- Excerpts from a dataset:
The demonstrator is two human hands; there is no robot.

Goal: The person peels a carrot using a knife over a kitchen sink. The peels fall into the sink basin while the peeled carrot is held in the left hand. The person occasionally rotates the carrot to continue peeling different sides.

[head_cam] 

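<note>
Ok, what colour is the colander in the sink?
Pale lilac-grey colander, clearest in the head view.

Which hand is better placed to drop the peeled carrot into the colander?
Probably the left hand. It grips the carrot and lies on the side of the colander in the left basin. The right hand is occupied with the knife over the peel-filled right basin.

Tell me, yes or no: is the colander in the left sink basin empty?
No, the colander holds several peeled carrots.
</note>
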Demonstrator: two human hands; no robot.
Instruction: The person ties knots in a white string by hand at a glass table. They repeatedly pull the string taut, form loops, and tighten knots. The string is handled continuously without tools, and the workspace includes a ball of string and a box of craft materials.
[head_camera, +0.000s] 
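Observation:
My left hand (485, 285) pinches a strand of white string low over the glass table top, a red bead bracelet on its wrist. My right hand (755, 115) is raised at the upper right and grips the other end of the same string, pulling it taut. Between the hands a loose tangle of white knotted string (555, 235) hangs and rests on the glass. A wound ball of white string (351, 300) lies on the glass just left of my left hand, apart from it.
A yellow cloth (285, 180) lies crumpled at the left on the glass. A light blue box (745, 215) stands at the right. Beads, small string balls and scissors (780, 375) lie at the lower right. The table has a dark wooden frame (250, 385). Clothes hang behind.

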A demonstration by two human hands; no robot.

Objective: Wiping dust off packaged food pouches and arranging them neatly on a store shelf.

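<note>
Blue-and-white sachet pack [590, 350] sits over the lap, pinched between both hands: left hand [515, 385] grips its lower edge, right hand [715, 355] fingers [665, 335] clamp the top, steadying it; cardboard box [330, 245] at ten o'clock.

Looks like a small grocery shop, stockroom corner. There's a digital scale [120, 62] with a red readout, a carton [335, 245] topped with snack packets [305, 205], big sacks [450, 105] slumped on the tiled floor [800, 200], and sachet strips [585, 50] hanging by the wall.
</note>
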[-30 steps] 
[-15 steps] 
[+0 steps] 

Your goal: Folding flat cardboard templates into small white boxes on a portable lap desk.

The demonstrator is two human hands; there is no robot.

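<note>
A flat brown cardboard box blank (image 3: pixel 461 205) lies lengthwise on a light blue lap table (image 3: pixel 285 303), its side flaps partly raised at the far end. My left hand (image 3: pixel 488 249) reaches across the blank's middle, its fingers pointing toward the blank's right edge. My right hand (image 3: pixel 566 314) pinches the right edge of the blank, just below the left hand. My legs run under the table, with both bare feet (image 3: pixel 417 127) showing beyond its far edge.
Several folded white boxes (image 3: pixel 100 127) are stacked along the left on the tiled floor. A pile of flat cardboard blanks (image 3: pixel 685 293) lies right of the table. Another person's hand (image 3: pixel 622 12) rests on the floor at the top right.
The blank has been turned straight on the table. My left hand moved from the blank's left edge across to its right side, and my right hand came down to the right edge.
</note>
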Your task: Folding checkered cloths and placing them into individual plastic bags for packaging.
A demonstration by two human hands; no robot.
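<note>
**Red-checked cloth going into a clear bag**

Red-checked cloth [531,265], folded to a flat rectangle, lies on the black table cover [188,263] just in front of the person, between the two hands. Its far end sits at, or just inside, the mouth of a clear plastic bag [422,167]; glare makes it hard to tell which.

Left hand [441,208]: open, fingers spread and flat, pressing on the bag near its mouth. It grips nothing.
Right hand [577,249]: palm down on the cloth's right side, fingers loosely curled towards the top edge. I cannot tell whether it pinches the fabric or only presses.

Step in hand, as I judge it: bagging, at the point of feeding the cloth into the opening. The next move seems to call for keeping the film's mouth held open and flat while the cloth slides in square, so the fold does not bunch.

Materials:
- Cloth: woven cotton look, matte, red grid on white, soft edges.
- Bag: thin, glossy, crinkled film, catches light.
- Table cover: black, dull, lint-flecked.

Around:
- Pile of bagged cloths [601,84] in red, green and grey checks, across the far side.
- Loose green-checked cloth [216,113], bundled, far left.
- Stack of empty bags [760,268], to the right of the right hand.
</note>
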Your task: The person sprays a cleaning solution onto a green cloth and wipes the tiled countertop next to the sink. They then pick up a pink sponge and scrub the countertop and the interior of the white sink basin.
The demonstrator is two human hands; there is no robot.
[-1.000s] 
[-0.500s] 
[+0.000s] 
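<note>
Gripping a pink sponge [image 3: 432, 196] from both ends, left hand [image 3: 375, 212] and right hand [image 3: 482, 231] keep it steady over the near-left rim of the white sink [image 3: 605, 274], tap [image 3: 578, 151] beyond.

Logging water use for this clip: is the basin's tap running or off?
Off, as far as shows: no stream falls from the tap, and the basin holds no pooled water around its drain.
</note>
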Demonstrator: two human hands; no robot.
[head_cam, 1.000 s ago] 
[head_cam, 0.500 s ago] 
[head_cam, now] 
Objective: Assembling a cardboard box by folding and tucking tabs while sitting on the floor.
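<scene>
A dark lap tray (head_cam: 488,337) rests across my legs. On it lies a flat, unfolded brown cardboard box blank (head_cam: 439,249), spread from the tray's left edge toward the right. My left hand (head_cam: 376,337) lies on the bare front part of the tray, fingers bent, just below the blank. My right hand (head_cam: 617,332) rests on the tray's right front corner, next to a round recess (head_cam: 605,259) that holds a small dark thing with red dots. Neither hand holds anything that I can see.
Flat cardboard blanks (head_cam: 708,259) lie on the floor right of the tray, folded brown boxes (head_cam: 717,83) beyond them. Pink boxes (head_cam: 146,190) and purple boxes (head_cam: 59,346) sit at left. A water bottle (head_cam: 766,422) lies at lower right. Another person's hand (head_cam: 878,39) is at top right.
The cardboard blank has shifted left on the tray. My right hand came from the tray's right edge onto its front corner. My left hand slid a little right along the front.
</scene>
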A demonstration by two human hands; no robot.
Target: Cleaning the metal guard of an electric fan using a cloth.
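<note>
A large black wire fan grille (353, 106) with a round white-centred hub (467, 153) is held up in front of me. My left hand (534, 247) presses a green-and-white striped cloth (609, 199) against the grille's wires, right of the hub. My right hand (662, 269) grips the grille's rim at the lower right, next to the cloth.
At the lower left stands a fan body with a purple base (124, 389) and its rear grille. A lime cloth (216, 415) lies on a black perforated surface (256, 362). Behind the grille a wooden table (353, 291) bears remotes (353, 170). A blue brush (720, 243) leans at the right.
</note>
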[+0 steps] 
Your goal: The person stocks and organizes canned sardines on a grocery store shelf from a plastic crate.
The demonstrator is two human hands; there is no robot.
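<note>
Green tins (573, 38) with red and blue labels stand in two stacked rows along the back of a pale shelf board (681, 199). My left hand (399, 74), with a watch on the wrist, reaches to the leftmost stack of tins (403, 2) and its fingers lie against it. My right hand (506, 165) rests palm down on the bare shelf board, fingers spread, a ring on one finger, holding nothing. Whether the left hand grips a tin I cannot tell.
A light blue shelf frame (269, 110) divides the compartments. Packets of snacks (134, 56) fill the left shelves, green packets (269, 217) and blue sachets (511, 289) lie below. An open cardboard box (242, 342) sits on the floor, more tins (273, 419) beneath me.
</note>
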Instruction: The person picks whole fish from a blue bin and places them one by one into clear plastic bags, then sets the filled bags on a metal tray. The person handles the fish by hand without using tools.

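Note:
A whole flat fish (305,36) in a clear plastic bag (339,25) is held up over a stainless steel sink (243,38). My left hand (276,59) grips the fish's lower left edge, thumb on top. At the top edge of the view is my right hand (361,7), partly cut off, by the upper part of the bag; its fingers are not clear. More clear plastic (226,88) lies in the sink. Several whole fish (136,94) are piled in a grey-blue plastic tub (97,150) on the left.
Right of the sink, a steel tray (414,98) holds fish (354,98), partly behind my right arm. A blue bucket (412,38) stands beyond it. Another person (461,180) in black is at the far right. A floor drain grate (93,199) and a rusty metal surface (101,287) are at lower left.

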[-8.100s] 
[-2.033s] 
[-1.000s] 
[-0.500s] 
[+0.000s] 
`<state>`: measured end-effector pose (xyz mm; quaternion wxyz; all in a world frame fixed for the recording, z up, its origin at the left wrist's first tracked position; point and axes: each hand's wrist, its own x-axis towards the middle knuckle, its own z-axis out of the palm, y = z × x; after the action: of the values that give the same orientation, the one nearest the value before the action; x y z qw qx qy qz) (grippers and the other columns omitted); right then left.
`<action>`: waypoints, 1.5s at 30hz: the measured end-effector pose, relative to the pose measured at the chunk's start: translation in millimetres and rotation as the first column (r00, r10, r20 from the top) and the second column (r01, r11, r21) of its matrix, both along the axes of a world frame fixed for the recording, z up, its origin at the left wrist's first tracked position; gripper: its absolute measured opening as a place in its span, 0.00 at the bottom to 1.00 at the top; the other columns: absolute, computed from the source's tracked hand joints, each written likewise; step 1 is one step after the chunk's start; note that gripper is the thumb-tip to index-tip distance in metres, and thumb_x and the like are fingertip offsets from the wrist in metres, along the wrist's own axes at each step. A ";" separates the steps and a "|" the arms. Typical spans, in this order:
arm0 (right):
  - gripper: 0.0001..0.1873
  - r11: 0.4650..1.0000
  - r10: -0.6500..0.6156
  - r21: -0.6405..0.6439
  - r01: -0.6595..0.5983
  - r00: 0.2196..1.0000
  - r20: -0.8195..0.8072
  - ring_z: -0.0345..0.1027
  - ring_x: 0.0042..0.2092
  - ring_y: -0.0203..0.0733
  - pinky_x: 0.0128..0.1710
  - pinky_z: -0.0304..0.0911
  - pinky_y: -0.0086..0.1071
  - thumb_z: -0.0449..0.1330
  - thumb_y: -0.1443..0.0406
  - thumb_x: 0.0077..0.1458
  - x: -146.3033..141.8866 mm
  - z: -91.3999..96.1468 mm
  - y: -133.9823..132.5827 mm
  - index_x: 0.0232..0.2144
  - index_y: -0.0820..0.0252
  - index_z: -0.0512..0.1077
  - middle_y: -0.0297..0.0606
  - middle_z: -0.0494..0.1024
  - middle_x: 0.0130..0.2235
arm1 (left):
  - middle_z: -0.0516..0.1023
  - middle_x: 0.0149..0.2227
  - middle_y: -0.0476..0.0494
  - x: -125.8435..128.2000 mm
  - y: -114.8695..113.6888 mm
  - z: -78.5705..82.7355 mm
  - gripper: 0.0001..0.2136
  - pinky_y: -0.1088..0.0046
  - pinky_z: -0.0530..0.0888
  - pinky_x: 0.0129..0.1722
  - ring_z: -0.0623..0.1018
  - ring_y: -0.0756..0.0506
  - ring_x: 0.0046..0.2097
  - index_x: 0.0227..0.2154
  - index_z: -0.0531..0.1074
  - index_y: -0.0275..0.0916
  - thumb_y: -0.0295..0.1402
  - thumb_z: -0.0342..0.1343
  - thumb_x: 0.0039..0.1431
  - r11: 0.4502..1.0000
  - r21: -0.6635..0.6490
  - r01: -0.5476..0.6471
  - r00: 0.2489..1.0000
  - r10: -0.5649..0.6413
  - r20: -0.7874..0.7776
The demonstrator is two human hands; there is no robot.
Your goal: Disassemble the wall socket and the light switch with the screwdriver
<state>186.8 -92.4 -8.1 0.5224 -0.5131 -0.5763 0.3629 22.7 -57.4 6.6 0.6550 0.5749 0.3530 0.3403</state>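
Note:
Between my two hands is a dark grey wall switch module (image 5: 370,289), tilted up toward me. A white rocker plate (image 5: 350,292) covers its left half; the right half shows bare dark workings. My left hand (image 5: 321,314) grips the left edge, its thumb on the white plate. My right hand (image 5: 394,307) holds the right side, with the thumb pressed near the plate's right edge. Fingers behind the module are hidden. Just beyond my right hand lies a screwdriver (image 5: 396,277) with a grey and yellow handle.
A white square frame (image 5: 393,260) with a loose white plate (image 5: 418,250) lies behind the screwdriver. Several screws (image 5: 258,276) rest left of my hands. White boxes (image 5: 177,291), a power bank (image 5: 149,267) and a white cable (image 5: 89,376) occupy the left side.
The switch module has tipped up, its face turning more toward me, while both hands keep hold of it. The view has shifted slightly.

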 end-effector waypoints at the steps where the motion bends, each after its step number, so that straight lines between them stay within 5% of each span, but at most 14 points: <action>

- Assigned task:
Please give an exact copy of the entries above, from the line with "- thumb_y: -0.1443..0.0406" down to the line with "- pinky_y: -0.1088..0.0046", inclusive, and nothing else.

- Answer:
  - thumb_y: -0.1443..0.0406
  - thumb_x: 0.0077..0.1458
  - x: -146.3033..141.8866 mm
  - z: -91.3999..96.1468 mm
  - y: -133.9823..132.5827 mm
  - index_x: 0.0232..0.2144
  - index_y: -0.0820..0.0252
  - index_z: -0.0512..0.1077
  - middle_y: -0.0297..0.0606
  - middle_z: -0.0494..0.1024
  - middle_x: 0.0130..0.2235
arm1 (left):
  - middle_z: -0.0516..0.1023
  - middle_x: 0.0149..0.2227
  - middle_y: -0.0476..0.0494
  - x: -125.8435..128.2000 mm
  - y: -114.8695..113.6888 mm
  - z: -78.5705..82.7355 mm
  - gripper: 0.0001..0.2136
  - pinky_y: -0.1088..0.0046

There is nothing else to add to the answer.